Advances, challenges, and applications of cryo‐electron tomography workflows for three‐dimensional cellular imaging of infectious pathogens

Abstract

Cryo‐electron tomography (cryo‐ET) has become a powerful tool for visualising cellular structures at sub‐nanometer resolution in their near‐native state, offering unique insights into the molecular architecture of diverse biological systems, including infectious agents and their interactions with host cells. This paper reviews key methodologies and recent advancements in cryo‐ET, with a particular focus on sample preparation of protozoan parasites and host cells. Topics covered include photopatterning for cell positioning on EM grids, vitrification techniques, whole‐cell imaging, and cryo‐FIB milling followed by cryo‐ET. The manuscript also addresses how these approaches are providing valuable structural information on pathogens and pathogen–host interactions, which are critical for understanding mechanisms of pathogenesis and the development of therapeutic strategies.
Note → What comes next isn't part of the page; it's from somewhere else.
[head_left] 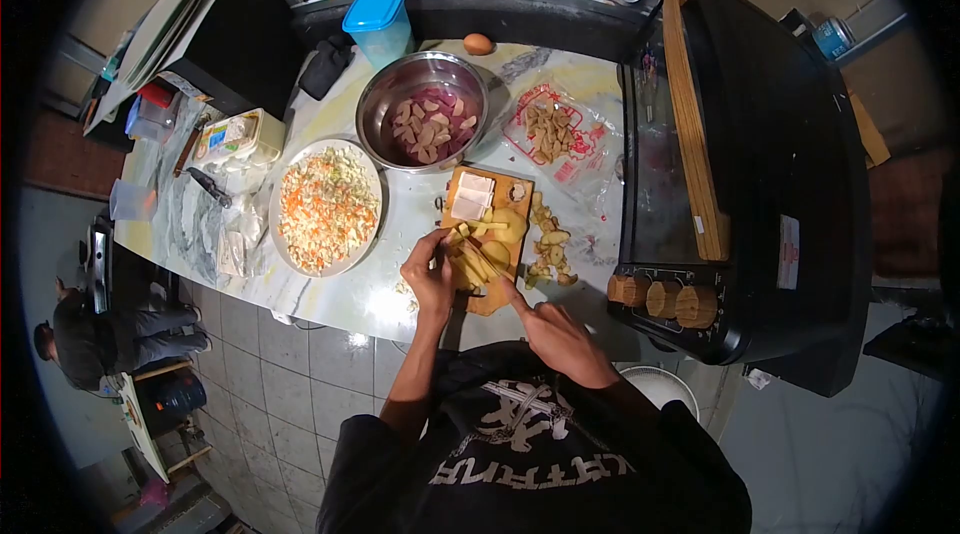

Additionally, we examine the principles and practical considerations of the multistep workflow, highlighting innovations such as integrated fluorescence microscopy (iFLM) within cryo‐FIB SEM systems for improved target identification and lamella positioning. Challenges such as ion beam damage, sample thickness constraints, and the need for greater workflow automation are also discussed as areas for future improvement. As cryo‐ET continues to evolve and deliver transformative insights into the molecular architecture of life, it inspires great hope for the development of future therapies against infectious diseases.

LAY DESCRIPTION: Cryo‐electron tomography (cryo‐ET) is a special type of microscopy that allows researchers to look at the inside of cells in 3D, almost as if a hologram of the cell in its natural state was generated. This technique reveals molecular structures inside cells, allowing scientists to better understand how molecules and cellular components work together. To obtain such detailed images, biological samples need to be thin and frozen very quickly so that they remain undamaged and close to their natural state. One recent breakthrough involves using a tool called cryo‐focused ion beam scanning electron microscopy (cryo‐FIB SEM), which allows a thin slice of a frozen sample to be collected and then analysed using cryo‐ET. In addition, photopatterning of support surfaces are being used to place cells in a strategic position for cryo‐FIB SEM, and improved plunge freezing and high‐pressure freezing methods have been developed to better preserve samples. Together, these techniques make it easier to reproducibly prepare high‐quality samples for cryo‐ET. These innovations allow capturing clearer and detailed images of cells, tissues, and even entire small organisms. Cryo‐ET has led to important discoveries in biology, such as how proteins and other molecules interact within cells at the sub‐nanometre scale. This technique holds great promise for revealing how life works at a molecular level, understanding diseases, and discovering new drugs.